▶ **EXERCISE**:
Transcribe, starting at the line with "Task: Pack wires" and ending at the line with "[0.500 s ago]", every line of the material below exactly, but leave out the pictures and anything outside that span.
**** DATA FOR PROCESSING
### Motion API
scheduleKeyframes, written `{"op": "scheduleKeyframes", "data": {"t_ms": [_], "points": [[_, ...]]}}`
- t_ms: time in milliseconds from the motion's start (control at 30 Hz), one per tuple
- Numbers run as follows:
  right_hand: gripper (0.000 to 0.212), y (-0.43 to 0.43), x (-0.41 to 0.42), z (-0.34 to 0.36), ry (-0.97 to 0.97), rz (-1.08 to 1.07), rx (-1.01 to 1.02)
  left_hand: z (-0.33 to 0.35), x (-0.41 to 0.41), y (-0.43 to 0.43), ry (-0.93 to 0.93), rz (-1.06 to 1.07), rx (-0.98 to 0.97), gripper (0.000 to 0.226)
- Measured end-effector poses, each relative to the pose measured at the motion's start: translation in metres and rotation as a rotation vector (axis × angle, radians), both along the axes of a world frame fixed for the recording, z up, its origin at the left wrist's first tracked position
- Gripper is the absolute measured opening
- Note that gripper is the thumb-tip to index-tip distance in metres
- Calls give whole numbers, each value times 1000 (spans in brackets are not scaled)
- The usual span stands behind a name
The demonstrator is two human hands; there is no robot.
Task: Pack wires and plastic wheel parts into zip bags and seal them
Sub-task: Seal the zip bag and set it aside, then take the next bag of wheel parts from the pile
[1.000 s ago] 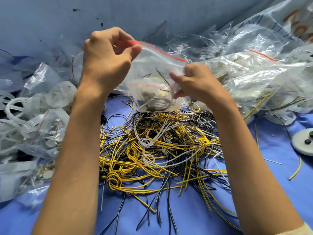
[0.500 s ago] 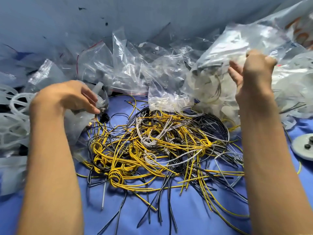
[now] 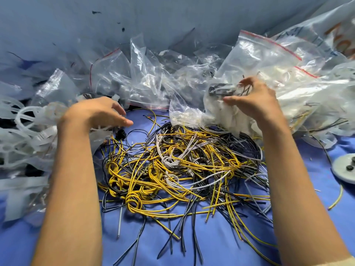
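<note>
The wires (image 3: 182, 169) lie in a tangled heap of yellow, black and white at the middle of the frame, on a blue cloth (image 3: 221, 244). The heap is wider than it is deep, and many loose ends point toward the bottom edge.

The left hand (image 3: 99, 114) is at left of centre, palm down, fingers spread and relaxed with nothing in them. It is over the edge of the white plastic wheel parts (image 3: 25, 121) heaped along the left edge.

The right hand (image 3: 253, 100) is against a filled bag (image 3: 226, 114) at upper right, thumb pointing left and fingers bent into the plastic. I cannot tell whether it grips or only touches.

Behind that one, a larger zip bag (image 3: 269, 60) leans with its red seal line running from upper left down to lower right. Crumpled empty bags (image 3: 146, 79) fill the upper middle.

Bare cloth shows along the bottom, and at right between the heap and a grey disc (image 3: 343, 169) at the right edge.
</note>
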State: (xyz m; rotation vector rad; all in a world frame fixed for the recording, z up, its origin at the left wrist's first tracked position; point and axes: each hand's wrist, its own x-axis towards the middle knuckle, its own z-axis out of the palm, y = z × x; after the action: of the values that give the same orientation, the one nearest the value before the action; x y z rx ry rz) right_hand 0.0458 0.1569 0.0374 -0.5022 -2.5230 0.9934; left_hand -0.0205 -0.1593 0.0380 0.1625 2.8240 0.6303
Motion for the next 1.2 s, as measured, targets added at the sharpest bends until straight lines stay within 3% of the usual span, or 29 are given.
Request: {"op": "scheduleKeyframes", "data": {"t_ms": [100,267,367,433,500,600,733,867,967,1033,1200], "points": [[15,1,-3,-1,43,-15,6,-1,0,8,28,-21,31,37],[20,3,-11,-7,164,81,-213,-5,-2,26,155,-2,141,44],[27,4,-12,-1,364,58,-479,-3,-4,32,218,-24,172,47],[20,7,-15,2,459,10,-573,-4,-8,34,248,-28,175,48],[34,10,-21,1,368,-33,-514,-9,-13,37,253,-6,180,48],[57,11,-24,-5,33,-7,-301,-20,-20,42,227,3,194,50],[50,5,-21,-9,-124,111,-16,-26,-25,48,141,-75,175,48],[31,0,-17,-8,-139,154,39,-25,-32,51,147,-35,169,50],[32,-2,-14,-8,-124,89,100,-22,-31,53,180,-3,173,34],[28,-2,-12,-7,-125,66,127,-17,-26,55,216,11,245,35],[33,-3,-12,-7,-159,153,-110,24,-4,64,486,48,377,25]]}}
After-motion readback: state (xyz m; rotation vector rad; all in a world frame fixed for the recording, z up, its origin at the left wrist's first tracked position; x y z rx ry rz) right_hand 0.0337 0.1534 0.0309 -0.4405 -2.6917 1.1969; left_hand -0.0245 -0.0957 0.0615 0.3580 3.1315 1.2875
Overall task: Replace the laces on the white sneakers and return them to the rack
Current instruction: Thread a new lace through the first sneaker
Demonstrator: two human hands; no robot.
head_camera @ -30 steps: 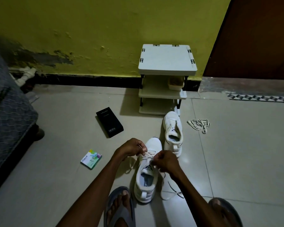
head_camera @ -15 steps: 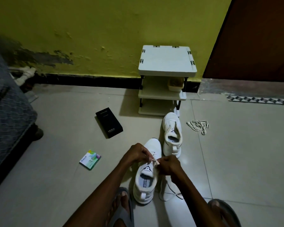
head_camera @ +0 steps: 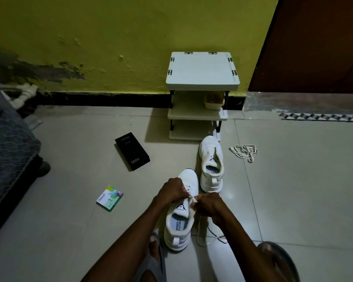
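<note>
Two white sneakers stand on the tiled floor. The near sneaker (head_camera: 179, 222) sits between my feet, toe pointing away. My left hand (head_camera: 171, 191) grips the lace on its left side over the eyelets. My right hand (head_camera: 209, 204) pinches the same white lace (head_camera: 204, 235) on the right side; its loose end trails on the floor beside the shoe. The far sneaker (head_camera: 211, 165) has no lace and stands in front of the small white three-shelf rack (head_camera: 202, 74). A loose bundle of laces (head_camera: 244, 152) lies on the floor right of that sneaker.
A black phone box (head_camera: 132, 154) and a small colourful packet (head_camera: 109, 198) lie on the floor to the left. A dark mattress edge (head_camera: 6, 147) runs along the far left. A small beige tub (head_camera: 214, 101) sits on the rack's middle shelf. My sandalled feet (head_camera: 154, 259) flank the near shoe.
Both hands drew closer together and moved toward the shoe's tongue, pulling the lace through. The sneakers and other objects stayed put.
</note>
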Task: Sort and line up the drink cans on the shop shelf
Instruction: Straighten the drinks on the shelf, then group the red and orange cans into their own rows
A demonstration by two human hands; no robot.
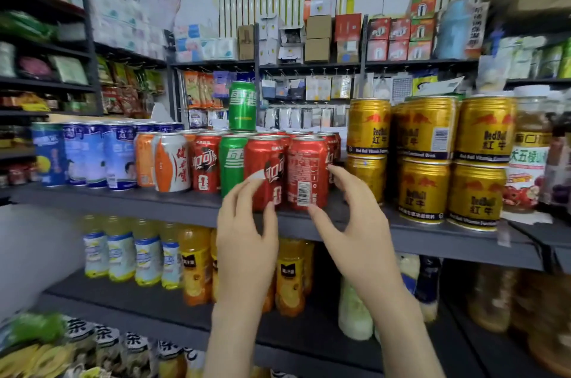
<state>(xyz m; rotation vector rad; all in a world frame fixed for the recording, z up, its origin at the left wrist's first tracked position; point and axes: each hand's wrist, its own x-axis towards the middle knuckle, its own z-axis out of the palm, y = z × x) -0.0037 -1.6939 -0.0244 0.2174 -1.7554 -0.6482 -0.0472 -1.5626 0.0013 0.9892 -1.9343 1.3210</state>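
Your left hand (247, 232) is curved round the left red can (266, 161) at the front edge of the shelf (123, 201), with the thumb on the can's lower front and the forefinger against its left side, pinching it. Your right hand (355, 223) makes a wide C round the right red can (306, 170). Its thumb tip is at the can's lower edge and its fingertips at the can's right side, but there is a gap at the palm, so I cannot tell whether it is grasping or just touching. Both red cans stand upright and touch each other, with more red cans packed behind them. Just to their left in the front row is a green can (231, 158), then another red one, then a white-and-orange can (171, 161), and further left the blue-and-white cans (89, 155). A second green can (242, 105) stands on top of the cans in the rows behind. To the right, a little apart from your right hand, the gold cans (426, 161) are stacked two high. Yellow drink bottles (123, 254) fill the shelf below.
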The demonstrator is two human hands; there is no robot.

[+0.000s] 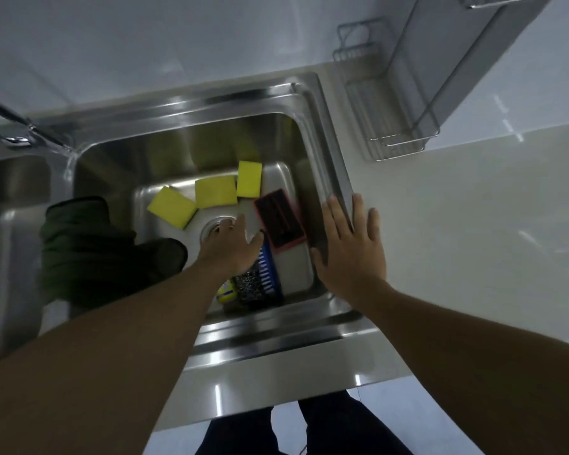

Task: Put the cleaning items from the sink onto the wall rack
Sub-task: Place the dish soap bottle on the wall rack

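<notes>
Three yellow sponges (216, 191) lie on the floor of the steel sink (191, 149). Beside them are a red-framed black pad (279, 221), a blue brush (266, 270) partly under my left hand, a steel scourer (250, 284) and a yellow item (226, 290). A dark green cloth (89, 251) sits at the sink's left. My left hand (232, 244) hovers over the drain with fingers spread, holding nothing. With flat, straight fingers, my right hand (350, 244) is at the sink's right rim. The wire wall rack (391, 103) stands at the upper right.
A pale countertop (473, 224) stretches to the right of the sink. A second basin (10, 224) lies at the left, with a faucet (17, 126) above it. The white wall (145, 44) is behind. My legs and the floor show below the counter's front edge.
</notes>
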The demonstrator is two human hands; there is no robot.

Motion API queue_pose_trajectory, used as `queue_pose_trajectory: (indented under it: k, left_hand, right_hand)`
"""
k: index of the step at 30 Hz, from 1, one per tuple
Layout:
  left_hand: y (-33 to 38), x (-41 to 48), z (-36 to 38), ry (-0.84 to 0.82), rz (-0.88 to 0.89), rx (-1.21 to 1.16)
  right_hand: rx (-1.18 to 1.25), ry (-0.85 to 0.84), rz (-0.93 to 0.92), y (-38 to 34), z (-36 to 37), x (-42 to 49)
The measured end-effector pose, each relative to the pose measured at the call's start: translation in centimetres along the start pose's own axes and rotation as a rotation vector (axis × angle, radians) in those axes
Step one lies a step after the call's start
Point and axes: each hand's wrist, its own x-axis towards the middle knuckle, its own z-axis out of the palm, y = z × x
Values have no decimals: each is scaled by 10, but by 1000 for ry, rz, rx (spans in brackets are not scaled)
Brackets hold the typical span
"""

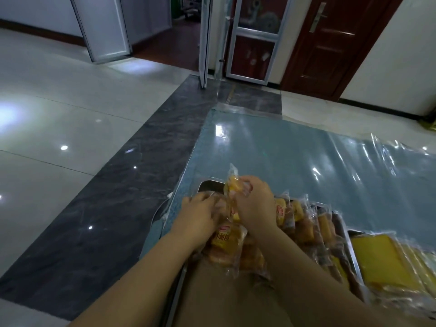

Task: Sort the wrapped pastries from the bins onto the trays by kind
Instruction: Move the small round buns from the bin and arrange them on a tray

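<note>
Right now: wrapped pastry (232,188) is in the air at lower centre of frame, roughly upright, pinched by the right hand (256,204) above the far end of the metal tray (210,183). Left hand (200,212) is just beside it and lower, fingers bent down onto the wrappers; too blurred to tell whether it grips one. Under both hands: pile of wrapped buns (227,244) in the tray, red logo up, with a row of wrapped rolls (303,219) along its right side. Second tray (355,258) sits right against it at lower right, carrying yellow slab cakes (377,263). Metal tray's left rim is close to the left edge of the worktop (295,142), which runs diagonally up to centre frame. Beyond the trays the worktop is open blue surface under a clear plastic sheet (389,161), wrinkled at right. Left of the edge: floor (106,197), dark stone strip then pale tiles.
</note>
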Motion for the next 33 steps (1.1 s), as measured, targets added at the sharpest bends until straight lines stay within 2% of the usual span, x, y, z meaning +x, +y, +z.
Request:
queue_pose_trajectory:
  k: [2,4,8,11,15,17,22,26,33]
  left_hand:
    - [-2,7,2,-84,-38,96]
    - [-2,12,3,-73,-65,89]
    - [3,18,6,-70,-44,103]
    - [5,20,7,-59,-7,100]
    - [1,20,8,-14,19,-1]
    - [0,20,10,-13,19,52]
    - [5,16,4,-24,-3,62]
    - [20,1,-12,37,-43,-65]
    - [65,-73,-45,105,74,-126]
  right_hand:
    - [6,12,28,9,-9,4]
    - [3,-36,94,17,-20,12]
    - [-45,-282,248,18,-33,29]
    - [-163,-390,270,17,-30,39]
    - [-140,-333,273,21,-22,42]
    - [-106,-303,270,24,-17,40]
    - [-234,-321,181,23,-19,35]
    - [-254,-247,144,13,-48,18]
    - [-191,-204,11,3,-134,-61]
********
▶ **SOLUTION TO THIS TASK**:
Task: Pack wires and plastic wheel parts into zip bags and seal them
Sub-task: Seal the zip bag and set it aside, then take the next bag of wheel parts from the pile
[1.000 s ago] 
[0.500 s ago] 

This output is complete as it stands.